DEFINITION
BYNET, acronym for "BanYan NETwork," is a folded banyan switching network built upon the capacity of the YNET. It acts as a distributed multi-fabric inter-connect to link PEs, AMPs and nodes on a Massively Parallel Processing (MPP) system.
OVERVIEW
Interconnect technology is important for parallel computing. The BYNET is Teradata's "system interconnect for high-speed, fault tolerant warehouse-optimized messaging between nodes."[11] As an indispensable part of the Teradata MPP system, it can be understood better with its predecessor "YNET" in the background.
In 1982, the YNET interconnecting technology used on the DBC 1012 was patented for the parallelism. As a broadcast-based hardware solution, it linked all the IFPs, COPs, and AMPs together with circuit boards and cables in a dual bus architecture. Two costom-built busses operated concurrently within the interconnect framework: YNET A to connect the IFPs and COPs on one side, and YNET B to connect the AMPs on the other. The YNET was featured by 1) its 6MB/sec bandwidth, 2) hardware-based sorting mechanism, 3) binary tree structure with dual channels, and 4) global synchronization. Teradata V1 enabled its parallel processing by balancing the workload across all AMPs via the YNET.
The YNET had its own weaknesses. The assumption underlying the YNET design was that messages would be broadcasted to the processors that owned the data, but in fact, many messages turned out to be point-to-point. Furthermore, When the AMPs have data to return, the YNET actually moved the data together from the relevant AMPs. This overhead could be expensive - e.g., extra message traffic, task initiations and disk accesses. Although the YNET allowed hundreds of processors to share the same bandwidth, its bandwidth was not scalable to the maximum configuration of 1024 processors.

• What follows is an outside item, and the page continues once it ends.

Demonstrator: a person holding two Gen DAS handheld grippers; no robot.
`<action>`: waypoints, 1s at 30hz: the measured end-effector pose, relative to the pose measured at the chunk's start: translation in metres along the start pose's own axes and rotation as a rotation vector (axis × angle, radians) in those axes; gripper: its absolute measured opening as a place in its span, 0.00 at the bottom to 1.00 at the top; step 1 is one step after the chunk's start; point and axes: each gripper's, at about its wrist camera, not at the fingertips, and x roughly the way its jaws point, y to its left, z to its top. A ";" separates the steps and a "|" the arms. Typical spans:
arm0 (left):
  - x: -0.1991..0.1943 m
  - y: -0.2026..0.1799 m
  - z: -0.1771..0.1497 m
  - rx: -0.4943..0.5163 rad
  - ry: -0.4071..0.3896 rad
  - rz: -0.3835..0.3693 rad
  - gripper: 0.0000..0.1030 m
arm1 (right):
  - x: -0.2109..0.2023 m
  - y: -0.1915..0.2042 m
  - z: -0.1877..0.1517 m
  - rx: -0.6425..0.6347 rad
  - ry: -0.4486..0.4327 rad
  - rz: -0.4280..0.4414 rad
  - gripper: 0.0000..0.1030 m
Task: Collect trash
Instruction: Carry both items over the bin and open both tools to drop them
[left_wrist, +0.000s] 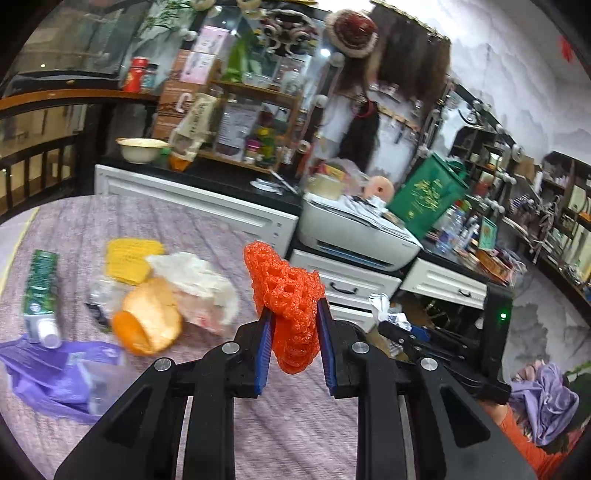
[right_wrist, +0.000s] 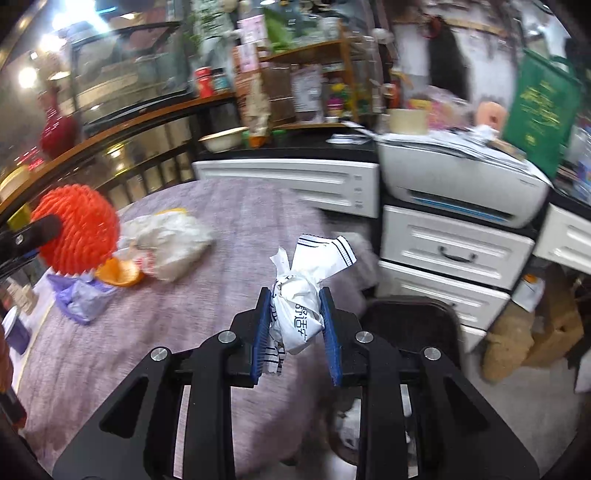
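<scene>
My left gripper (left_wrist: 294, 308) is shut on an orange foam fruit net (left_wrist: 286, 291) and holds it above the purple-grey tablecloth (left_wrist: 288, 424). The net also shows at the left of the right wrist view (right_wrist: 79, 229). My right gripper (right_wrist: 296, 295) is shut on a crumpled white wrapper with dark print (right_wrist: 301, 295), near the table's right edge. On the table lie orange peel (left_wrist: 147, 321), a crumpled white plastic bag (left_wrist: 199, 284), a yellow wrapper (left_wrist: 129, 258), a green toothpaste tube (left_wrist: 40, 291) and a purple plastic bag (left_wrist: 55, 373).
A dark bin (right_wrist: 410, 325) stands on the floor just right of the table, below my right gripper. White drawers (right_wrist: 454, 254) with a printer (right_wrist: 461, 188) on top stand behind it. The right gripper shows in the left wrist view (left_wrist: 399, 332). Cluttered shelves line the back.
</scene>
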 end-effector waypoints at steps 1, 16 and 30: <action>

The BYNET interconnect was designed to address the YNET's weaknesses, especially that of scalability limitation. The BYNET handles the inter-vproc messaging via shared memory. Unlike the YNET actually transporting the data for a join, it changes the AMP-based object ownership of the memory location to that of the destination AMP. By minimizing the data traffic in this way, it preserves the interconnect bandwidth effectively. It is noteworthy that the BYNET is linearly scalable to the system configuration of 4096 processor modules.[8]
With the BYNET, the YNET hardware-based sorting mechanism has been replaced with a software-based one. The software-based sorting offers more flexibility* in selecting the sorting key and the sorting order. This redesign does not affect the application performance due to the reasons listed below:
- The hardware develops rapidly: the sorting function can be left to larger memories and faster processors;*
- Each BYNET interface controller is equipped with a dedicated SPARC processor.
Therefore, a simple high-speed interconnect subsystem with enhanced scalability has become more significant.
NOTICE
- More flexibility: The YNET hardware-based sorting mechanism limited the sorting key to 512 bytes.[8]
- Larger memories and faster processors: In 1980s, the Intel 8086 processors were quite slow, and the memories were not large enough. Hence it was meaningful to distribute processing between processors and the interconnect component. However, such clever but complex distributed-processing designs seem unnecessary in an era of ever faster and cheaper CPUs and memories.
FUNCTIONS
Physical Level
- Linking all the vprocs in an SMP node;
- Linking all the nodes in a multinode system.
Signaling / Messaging Level
- Carrying bi-directional* point-to-point, multicast and broadcast messages among AMPs and PEs;
- Carrying bi-directional point-to-point and broadcast messages among the nodes;
Application Level
- Merging answer sets back to PEs;
- Transporting data.
NOTICE
- Bi-directional signaling / messaging: The BYNET transmission channel comprises two concurrent subchannels: a high capacity forward channel for executing the main BYNET activities and a low capacity back-channel for monitoring and signaling the status of those activities. The BYNET-driven semaphores (semaphore count or semaphore flags) are passed through the back-channel to signal the BYNET activity status (progress, failure or success). The bi-directional signaling aims to "minimize message flow within the database software by offering simpler alternatives to intense message-passing when parallel units require coordination." [10]
KEY FEATURES
- Linear Scalability: The BYNET's folded banyan architecture was designed to address the linear performance scalability limitation of its predecessor - the YNET. It allows the overall network bandwidth to scale linearly with each node added to the configuration. Hence performance penalty for system expansion can be avoided.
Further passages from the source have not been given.